_Activity_:
The data is to be set down once more, exactly as it reads.

_Supplied records_:
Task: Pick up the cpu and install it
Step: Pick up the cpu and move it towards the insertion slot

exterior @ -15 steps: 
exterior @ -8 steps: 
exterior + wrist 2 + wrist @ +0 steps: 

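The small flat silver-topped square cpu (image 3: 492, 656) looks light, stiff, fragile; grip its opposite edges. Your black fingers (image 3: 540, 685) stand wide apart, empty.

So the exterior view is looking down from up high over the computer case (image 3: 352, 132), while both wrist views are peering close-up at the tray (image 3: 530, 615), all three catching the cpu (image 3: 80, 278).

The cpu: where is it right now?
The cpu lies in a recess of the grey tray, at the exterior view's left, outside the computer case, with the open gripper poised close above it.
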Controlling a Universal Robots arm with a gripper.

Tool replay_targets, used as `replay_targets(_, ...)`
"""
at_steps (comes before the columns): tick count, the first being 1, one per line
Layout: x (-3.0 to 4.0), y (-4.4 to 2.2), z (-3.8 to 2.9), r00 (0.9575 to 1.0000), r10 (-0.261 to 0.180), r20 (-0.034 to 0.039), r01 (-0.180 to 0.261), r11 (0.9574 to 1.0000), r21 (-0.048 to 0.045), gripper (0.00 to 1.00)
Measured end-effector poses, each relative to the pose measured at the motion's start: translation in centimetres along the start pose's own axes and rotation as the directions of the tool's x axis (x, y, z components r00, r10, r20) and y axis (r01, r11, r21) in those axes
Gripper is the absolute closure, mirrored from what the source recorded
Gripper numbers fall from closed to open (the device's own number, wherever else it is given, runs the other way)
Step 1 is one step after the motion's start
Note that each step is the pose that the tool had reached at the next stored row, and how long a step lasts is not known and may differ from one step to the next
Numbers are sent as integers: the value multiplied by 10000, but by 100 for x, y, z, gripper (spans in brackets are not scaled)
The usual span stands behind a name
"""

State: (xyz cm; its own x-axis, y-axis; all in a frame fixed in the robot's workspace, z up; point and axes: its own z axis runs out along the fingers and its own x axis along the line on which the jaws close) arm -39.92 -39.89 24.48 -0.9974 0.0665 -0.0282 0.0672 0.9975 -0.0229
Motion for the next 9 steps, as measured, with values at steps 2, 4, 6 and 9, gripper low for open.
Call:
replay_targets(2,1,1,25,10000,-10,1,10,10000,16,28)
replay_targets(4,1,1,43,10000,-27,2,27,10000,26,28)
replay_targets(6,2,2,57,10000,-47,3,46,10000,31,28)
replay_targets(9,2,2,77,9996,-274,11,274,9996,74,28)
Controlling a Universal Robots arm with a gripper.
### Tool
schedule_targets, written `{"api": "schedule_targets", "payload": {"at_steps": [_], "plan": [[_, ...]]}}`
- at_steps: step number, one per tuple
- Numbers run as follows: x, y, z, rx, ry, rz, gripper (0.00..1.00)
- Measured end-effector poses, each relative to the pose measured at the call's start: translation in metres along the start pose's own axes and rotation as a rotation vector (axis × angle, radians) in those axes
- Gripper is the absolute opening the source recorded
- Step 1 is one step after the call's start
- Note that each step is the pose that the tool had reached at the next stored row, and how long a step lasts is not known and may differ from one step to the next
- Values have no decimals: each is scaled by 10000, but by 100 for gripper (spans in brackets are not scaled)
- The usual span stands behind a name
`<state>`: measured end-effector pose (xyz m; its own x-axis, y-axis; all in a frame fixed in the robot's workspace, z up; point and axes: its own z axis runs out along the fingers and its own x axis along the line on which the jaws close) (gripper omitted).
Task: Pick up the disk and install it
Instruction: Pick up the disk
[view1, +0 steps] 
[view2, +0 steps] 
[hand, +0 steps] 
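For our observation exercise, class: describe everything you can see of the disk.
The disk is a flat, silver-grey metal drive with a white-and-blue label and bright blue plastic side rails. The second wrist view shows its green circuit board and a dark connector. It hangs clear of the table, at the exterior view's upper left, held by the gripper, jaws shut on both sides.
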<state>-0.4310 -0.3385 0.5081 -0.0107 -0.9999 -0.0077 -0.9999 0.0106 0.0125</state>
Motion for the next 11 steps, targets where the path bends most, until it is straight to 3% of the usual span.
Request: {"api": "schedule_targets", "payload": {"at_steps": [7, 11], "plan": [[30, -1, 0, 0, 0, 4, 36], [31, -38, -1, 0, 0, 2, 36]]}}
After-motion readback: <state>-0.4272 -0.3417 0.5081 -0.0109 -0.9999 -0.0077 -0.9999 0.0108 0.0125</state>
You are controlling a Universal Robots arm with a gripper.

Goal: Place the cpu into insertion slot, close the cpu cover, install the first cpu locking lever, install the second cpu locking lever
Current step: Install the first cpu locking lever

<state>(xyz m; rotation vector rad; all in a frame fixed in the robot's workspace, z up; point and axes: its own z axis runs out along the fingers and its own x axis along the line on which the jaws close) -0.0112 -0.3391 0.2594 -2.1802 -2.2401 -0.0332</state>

_Response area_:
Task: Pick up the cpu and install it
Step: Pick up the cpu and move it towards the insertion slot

exterior @ -15 steps: 
exterior @ -8 steps: 
exterior + wrist 2 + wrist @ +0 steps: 

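The small flat silver-topped square cpu (image 3: 492, 656) looks light, stiff, fragile; grip its opposite edges. Your black fingers (image 3: 540, 685) stand wide apart, empty.

So the exterior view is looking down from up high over the computer case (image 3: 352, 132), while both wrist views are peering close-up at the tray (image 3: 530, 615), all three catching the cpu (image 3: 80, 278).

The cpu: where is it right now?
The cpu lies in a recess of the grey tray, at the exterior view's left, outside the computer case, with the open gripper poised close above it.
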Controlling a Universal Robots arm with a gripper.

Tool replay_targets, used as `replay_targets(_, ...)`
"""
at_steps (comes before the columns): tick count, the first being 1, one per line
Layout: x (-3.0 to 4.0), y (-4.4 to 2.2), z (-3.8 to 2.9), r00 (0.9575 to 1.0000), r10 (-0.261 to 0.180), r20 (-0.034 to 0.039), r01 (-0.180 to 0.261), r11 (0.9574 to 1.0000), r21 (-0.048 to 0.045), gripper (0.00 to 1.00)
Measured end-effector poses, each relative to the pose measured at the motion's start: translation in centimetres along the start pose's own axes and rotation as the directions of the tool's x axis (x, y, z components r00, r10, r20) and y axis (r01, r11, r21) in those axes
Gripper is the absolute closure, mirrored from what the source recorded
Gripper numbers fall from closed to open (the device's own number, wherever else it is given, runs the other way)
Step 1 is one step after the motion's start
Note that each step is the pose that the tool had reached at the next stored row, and how long a step lasts is not known and may differ from one step to the next
Numbers are sent as integers: the value multiplied by 10000, but by 100 for x, y, z, gripper (spans in brackets are not scaled)
The usual span stands behind a name
"""

State: (xyz cm; its own x-axis, y-axis; all in a frame fixed in the robot's workspace, z up; point and axes: its own z axis runs out along the fingers and its own x axis along the line on which the jaws close) arm -39.92 -39.89 24.48 -0.9974 0.0665 -0.0282 0.0672 0.9975 -0.0229
Motion for the next 9 steps, as measured, with values at steps 2, 4, 6 and 9, gripper low for open.
Call:
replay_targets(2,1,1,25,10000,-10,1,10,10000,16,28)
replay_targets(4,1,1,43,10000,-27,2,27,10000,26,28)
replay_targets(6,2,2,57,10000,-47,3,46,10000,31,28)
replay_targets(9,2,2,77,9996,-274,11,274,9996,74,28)
Controlling a Universal Robots arm with a gripper.
### Tool
schedule_targets, written `{"api": "schedule_targets", "payload": {"at_steps": [_], "plan": [[_, ...]]}}`
- at_steps: step number, one per tuple
- Numbers run as follows: x, y, z, rx, ry, rz, gripper (0.00..1.00)
- Measured end-effector poses, each relative to the pose measured at the call's start: translation in metres along the start pose's own axes and rotation as a rotation vector (axis × angle, radians) in those axes
- Gripper is the absolute opening the source recorded
- Step 1 is one step after the call's start
- Note that each step is the pose that the tool had reached at the next stored row, and how long a step lasts is not known and may differ from one step to the next
- Values have no decimals: each is scaled by 10000, but by 100 for gripper (spans in brackets are not scaled)
- The usual span stands behind a name
`<state>`: measured end-effector pose (xyz m; its own x-axis, y-axis; all in a frame fixed in the robot's workspace, z up; point and axes: its own z axis runs out along the fingers and its own x axis along the line on which the jaws close) (gripper omitted).
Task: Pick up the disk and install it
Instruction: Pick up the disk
[view1, +0 steps] 
[view2, +0 steps] 
[hand, +0 steps] 
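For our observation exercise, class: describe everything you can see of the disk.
The disk is a flat, silver-grey metal drive with a white-and-blue label and bright blue plastic side rails. The second wrist view shows its green circuit board and a dark connector. It hangs clear of the table, at the exterior view's upper left, held by the gripper, jaws shut on both sides.
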<state>-0.4310 -0.3385 0.5081 -0.0107 -0.9999 -0.0077 -0.9999 0.0106 0.0125</state>
Motion for the next 11 steps, targets where the path bends most, until it is straight to 3% of the usual span.
Request: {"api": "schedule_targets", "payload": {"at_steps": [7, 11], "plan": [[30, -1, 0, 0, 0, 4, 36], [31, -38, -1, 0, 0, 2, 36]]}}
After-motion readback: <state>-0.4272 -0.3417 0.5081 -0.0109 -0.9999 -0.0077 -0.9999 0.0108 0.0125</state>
You are controlling a Universal Robots arm with a gripper.

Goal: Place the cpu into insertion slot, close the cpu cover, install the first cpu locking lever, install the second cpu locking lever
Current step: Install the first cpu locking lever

<state>(xyz m; rotation vector rad; all in a frame fixed in the robot's workspace, z up; point and axes: its own z axis runs out along the fingers and its own x axis along the line on which the jaws close) -0.0112 -0.3391 0.2594 -2.1802 -2.2401 -0.0332</state>

The given output is the complete response.